Les avions deviennent plus légers grâce aux pièces imprimées en 3D

L'impression 3D métal, qui existe depuis près de deux décennies, s'impose enfin comme une véritable technologie de fabrication de masse : les ventes de machines qui impriment des objets métalliques ont augmenté rapidement alors que les fabricants, notamment dans l'industrie aérospatiale, se préparent à la production commerciale de pièces fabriquées de manière additive qu'ils développent depuis des années (voir 10 Breakthrough Technologies 2013 : Additive Manufacturing ).





C'est selon Terry Wohlers , analyste et consultant du secteur qui publie un volume annuel considéré par beaucoup comme la source d'analyse la plus fiable pour l'industrie de la fabrication additive. L'année dernière, les entreprises ont acheté 808 machines capables de construire des pièces métalliques couche par couche, contre 550 en 2014 et 353 en 2013, selon Wohlers. La croissance annuelle des ventes dans les centaines d'unités peut sembler faible, mais ces machines coûtent des centaines de milliers à un million de dollars chacune.

GE a commencé la production commerciale de cette buse de carburant imprimée en 3D et prévoit à terme d'en produire 30 000 par an.

Les fabricants d'appareils dentaires et d'implants orthopédiques ont été parmi les premiers à se lancer dans l'impression 3D de produits métalliques ; ils produisent des choses de cette façon depuis quelques années. Mais l'entrée de l'industrie aérospatiale a le potentiel de transformer la fabrication additive métallique en une activité beaucoup plus importante.

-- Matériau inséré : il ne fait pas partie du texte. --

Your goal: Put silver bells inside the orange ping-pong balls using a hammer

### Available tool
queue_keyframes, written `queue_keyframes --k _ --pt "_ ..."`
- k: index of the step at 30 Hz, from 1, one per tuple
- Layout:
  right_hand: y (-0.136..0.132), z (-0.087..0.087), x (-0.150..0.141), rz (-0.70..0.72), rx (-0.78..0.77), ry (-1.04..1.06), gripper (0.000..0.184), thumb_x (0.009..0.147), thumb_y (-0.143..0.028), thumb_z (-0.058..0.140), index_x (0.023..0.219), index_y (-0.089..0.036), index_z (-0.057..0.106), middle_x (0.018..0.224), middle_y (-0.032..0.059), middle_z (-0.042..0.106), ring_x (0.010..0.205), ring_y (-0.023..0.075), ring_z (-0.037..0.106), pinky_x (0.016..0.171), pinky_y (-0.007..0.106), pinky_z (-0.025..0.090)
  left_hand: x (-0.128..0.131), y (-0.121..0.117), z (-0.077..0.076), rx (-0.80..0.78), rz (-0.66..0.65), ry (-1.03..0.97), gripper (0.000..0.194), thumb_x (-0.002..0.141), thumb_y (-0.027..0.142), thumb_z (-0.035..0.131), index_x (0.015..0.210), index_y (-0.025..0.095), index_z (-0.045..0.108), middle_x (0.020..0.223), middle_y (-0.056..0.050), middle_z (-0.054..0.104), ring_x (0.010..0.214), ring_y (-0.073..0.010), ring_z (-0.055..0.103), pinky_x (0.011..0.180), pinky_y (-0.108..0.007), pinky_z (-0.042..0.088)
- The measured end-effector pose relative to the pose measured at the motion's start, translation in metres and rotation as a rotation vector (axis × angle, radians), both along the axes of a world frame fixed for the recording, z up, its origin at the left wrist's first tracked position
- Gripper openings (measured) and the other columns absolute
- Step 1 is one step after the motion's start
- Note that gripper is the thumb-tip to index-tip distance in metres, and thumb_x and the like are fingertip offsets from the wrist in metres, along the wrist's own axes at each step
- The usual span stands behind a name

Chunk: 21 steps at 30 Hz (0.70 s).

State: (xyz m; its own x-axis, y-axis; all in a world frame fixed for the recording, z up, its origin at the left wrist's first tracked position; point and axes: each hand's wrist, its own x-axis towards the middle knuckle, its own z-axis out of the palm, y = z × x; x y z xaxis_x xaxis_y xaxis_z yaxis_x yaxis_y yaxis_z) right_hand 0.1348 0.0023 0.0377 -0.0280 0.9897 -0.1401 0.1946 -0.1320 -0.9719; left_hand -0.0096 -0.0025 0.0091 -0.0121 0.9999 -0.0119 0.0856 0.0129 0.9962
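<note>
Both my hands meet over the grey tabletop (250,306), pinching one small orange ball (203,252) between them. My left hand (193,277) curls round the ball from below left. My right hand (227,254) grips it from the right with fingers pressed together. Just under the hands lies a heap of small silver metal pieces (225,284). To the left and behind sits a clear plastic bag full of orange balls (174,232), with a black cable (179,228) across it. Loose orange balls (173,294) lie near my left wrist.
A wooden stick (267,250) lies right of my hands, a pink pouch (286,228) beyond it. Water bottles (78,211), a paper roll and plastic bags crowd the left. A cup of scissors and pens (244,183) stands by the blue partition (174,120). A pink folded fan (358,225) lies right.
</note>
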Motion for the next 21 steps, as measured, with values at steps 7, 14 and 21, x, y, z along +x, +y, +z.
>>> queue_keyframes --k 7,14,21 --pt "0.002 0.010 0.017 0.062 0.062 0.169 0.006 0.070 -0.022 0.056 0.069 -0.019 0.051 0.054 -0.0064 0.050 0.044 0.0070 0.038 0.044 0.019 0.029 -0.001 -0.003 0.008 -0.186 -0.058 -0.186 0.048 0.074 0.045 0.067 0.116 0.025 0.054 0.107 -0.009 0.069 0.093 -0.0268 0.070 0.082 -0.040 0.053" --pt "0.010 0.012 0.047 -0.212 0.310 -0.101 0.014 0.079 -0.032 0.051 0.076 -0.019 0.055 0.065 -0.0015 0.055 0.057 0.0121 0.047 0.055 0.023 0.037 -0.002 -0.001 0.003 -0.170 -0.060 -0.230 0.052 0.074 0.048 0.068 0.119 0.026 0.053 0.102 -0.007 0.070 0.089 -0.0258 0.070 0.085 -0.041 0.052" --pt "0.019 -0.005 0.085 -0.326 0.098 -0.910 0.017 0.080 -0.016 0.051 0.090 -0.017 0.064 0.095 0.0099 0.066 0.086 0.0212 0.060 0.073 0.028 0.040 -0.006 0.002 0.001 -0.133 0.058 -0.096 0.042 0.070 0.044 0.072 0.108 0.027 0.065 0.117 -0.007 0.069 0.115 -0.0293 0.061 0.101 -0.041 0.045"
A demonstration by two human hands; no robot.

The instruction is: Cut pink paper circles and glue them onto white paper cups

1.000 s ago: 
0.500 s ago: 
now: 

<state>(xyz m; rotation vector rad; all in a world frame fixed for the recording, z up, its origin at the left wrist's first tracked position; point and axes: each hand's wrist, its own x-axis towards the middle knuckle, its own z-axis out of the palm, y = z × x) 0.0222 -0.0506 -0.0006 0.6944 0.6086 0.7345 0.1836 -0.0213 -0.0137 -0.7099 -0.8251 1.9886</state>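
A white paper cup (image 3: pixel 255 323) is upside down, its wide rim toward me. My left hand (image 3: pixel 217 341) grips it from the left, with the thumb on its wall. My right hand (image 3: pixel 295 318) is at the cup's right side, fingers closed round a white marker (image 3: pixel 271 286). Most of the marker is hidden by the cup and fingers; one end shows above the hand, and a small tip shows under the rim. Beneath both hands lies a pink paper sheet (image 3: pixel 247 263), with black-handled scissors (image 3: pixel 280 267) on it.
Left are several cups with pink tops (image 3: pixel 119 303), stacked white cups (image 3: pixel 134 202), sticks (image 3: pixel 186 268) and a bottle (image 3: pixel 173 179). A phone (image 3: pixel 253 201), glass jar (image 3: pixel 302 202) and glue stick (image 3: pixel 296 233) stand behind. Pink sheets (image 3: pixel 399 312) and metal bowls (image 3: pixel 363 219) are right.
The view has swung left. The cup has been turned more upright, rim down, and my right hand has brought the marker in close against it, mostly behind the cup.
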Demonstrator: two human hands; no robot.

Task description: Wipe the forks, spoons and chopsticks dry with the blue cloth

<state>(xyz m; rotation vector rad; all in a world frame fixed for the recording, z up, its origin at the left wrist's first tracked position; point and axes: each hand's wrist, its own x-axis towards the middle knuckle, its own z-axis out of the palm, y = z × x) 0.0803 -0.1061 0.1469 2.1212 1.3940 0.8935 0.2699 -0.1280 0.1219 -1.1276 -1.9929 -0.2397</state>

Plusieurs pièces imprimées en 3D développées par GE, Airbus et d'autres sont soit prêtes pour le marché, soit proches de celui-ci. En fait, GE utilise déjà cette technologie pour produire deux composants complexes de moteur à réaction - une buse de carburant et un appareil pour loger des capteurs de température - ainsi que des pièces pour un turbopropulseur. Et les entreprises développent de nombreuses pièces supplémentaires pour les avions, les satellites et les fusées dans les coulisses.

La fabrication additive industrielle implique généralement une source de chaleur intense, soit un laser, soit un faisceau d'électrons, qui fait fondre les poudres métalliques couche par couche selon des instructions informatisées, construisant des pièces au fur et à mesure que le métal se solidifie. La technologie est particulièrement utile pour fabriquer des composants compliqués dans un volume relativement faible, car le développement des outils pour les fabriquer peut être très coûteux.

Un conteneur pour un capteur de température fabriqué par GE a été la première pièce métallique imprimée en 3D à obtenir l'approbation de la Federal Aviation Administration.



La version conventionnelle de la buse de carburant imprimée en 3D de GE est composée de 18 pièces individuelles qui doivent être soudées ensemble. La nouvelle version n'est qu'une seule pièce, et c'est 25 % plus léger , ce qui contribuera à augmenter l'efficacité énergétique. Il y a 19 buses de ce type dans un nouveau moteur à réaction que GE développe, pour lequel la société a 10 000 commandes, et la société prévoit d'utiliser la technologie pour fabriquer 30 000 de ces buses par an.